The material below holds the lines to copy: from the one with "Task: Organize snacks" up to and including the one with "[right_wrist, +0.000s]". Copy them exactly and skip the pictures.

- Opening Delimiter -

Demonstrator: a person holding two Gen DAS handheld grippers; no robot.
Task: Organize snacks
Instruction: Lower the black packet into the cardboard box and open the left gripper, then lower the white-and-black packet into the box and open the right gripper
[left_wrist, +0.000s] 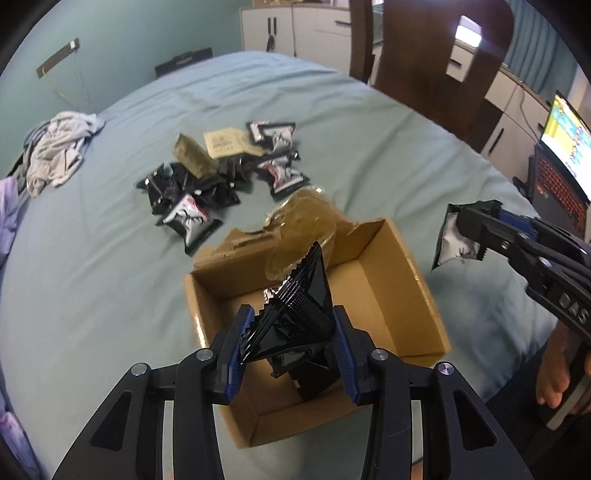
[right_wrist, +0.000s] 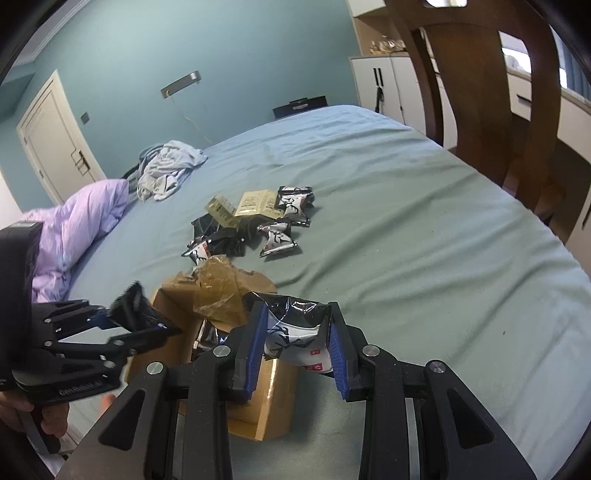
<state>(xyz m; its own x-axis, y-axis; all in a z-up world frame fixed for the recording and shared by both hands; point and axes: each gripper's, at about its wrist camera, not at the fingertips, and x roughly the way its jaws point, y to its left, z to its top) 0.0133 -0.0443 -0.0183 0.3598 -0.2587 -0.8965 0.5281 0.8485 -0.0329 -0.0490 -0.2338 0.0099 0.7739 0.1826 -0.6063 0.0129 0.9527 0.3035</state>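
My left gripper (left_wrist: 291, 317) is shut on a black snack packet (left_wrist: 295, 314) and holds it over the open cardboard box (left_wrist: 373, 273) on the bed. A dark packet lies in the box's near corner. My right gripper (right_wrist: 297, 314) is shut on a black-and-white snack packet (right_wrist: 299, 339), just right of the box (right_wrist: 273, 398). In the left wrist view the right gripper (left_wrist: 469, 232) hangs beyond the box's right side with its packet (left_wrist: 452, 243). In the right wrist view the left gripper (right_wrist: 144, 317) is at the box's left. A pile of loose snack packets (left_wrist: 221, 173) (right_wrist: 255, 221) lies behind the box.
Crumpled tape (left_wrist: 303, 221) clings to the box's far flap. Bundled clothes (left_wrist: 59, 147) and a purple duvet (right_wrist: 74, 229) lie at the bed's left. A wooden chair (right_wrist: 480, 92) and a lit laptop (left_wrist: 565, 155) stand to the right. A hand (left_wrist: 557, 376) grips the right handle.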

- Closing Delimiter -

■ EXPECTED ANSWER
Task: Organize snacks
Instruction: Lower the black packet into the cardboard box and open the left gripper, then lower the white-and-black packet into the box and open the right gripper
[left_wrist, +0.000s] 
[right_wrist, +0.000s] 

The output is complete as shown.